Before upgrading, a grand total of 4 users had access to our private
repositories, of which we were only using 7 out of 10. I was nervous about
running out of repositories moreso than the cost of adding people.

(If we grow our team, it's because we have a lot of client work that's outside
my immediate strong suits and we had to hire. If we do that twice, I'll gladly
pay the extra $9/month.)

------
samstave
Well, I will say that this is a good thing, because when we had paid for ~20
repos at a last company, and eng made a new repo - number 21, that was then
made public by default as we were out of private repos. FUCK THAT.

He made a mistake and checked in (yes this is on him) an AWS access and
secret.

Within hours we have 1,500 machines launched in every region doing bitcoin
mining....

Making a repo "public by default" is pure BS.

------
piyush_soni
Still, not even a couple of free private repositories?

------
mark_l_watson
This will help organizations that keep huge monolithic repos on GH - one of my
customers does that. They have one repo that should be dozens of smaller
repos.

I use GH for my open source projects and code examples for my books and I use
Bitbucket (which is also a great service) for my private repos. I have always
felt somewhat guilty with this setup, working both companies for free
services.

------
danpalmer
I think the new pricing structure makes a lot of sense, however is awkwardly
limiting in some respects that GitHub might not have considered.

We have essentially 2 classes of GitHub user on our organisation - developers,
and non-developers. While our devs use GitHub all the time (and therefore are
worth the $25 a month for the development team), our other users might edit a
specific few config files, or jobs pages (for example) once a month - paying
$9/month each seems quite overpriced.

We want to be an open company, one that doesn't keep secrets from employees,
one that doesn't create unnecessary barriers to productivity, or have
unnecessary process, so giving GitHub access to everyone in the company who
wants it is important to us - this stops us from reasonably doing this. As a
result, we likely won't be switching to the new pricing structure for as long
as possible, which is a shame, because it would be nice to not have to think
about private repos.

------
dblock
If someone is unsure about this math, our (we're
[https://github.com/artsy](https://github.com/artsy)) bill goes up from 450$
to 1051$ per month.

But it's not about just the money, it's about incentives.

\- We have large amounts of open-source code, so we were encouraged to open-
source more to avoid jumping to the next tier.
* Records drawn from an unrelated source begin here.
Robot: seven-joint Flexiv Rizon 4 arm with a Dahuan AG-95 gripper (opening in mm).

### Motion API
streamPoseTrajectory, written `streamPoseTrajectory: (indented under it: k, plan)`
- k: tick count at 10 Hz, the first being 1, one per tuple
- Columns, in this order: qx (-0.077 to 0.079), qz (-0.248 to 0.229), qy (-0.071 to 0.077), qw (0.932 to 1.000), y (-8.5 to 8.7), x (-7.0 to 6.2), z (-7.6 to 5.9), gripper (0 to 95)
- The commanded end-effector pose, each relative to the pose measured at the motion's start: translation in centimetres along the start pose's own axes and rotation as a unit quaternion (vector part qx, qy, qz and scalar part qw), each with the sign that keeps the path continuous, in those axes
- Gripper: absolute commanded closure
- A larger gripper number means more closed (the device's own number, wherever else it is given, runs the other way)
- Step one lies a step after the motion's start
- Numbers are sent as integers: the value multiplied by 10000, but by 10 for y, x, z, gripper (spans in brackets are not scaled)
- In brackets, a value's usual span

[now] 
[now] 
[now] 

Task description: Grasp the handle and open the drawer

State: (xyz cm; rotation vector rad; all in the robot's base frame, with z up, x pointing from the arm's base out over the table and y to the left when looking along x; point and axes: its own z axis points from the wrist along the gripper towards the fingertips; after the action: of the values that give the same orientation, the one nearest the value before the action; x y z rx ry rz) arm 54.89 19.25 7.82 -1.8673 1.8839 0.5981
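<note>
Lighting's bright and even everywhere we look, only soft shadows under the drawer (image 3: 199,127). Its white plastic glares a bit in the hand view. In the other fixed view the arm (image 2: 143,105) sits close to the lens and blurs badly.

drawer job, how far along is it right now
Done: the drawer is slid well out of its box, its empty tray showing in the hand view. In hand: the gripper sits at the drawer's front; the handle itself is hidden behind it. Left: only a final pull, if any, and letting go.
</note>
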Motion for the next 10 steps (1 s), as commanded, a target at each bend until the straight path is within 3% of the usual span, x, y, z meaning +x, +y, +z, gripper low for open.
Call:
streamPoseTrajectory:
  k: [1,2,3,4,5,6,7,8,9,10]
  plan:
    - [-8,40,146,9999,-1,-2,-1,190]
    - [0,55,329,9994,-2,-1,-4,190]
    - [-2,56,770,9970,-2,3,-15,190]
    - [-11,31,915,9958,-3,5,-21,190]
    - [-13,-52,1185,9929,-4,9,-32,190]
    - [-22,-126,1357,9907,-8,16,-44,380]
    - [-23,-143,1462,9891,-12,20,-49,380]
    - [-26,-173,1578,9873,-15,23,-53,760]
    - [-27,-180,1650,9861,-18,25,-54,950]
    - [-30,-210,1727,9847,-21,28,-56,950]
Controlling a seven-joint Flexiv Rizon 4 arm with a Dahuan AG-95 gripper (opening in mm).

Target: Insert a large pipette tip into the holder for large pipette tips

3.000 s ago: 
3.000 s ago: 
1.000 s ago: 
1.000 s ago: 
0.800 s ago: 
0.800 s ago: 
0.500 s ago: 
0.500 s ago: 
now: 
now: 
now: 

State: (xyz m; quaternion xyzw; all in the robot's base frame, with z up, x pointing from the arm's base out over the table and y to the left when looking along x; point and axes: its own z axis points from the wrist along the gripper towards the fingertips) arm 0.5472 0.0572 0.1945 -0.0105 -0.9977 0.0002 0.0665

\- We're going to probably close access to a bunch of code to a big chunk of
our organization. We have hundreds of humans. Whereas before we would give
them permissions to view as a default and hope they look at our code one day
or at least know that they can, or sometimes would get a link to look at a
change from a discussion, we'll now have to have to see whether it's worth
9x100s of people every month.

I am not complaining, Github provides excellent service. Seems worth it at 5K$
a year and probably 10K$ a year, too. I wish it didn't just double though and
was more gradual.

------
erikrothoff
This is awesome! I'm currently paying 50 USD per month for more repos on my
private account. Definitely the right way to go.

------
joeblau
I just had a discussion with my buddy about repositories yesterday. He wanted
access to some code I had for uploading CSV files to iCloud and it's hosted on
a private repo on GitHub. He was saying "I still use BitBucket's private
repos"; My response was that the GitHub community is a lot stronger. Outside
of community, it was hard for me to convince him that GitHub is worth it.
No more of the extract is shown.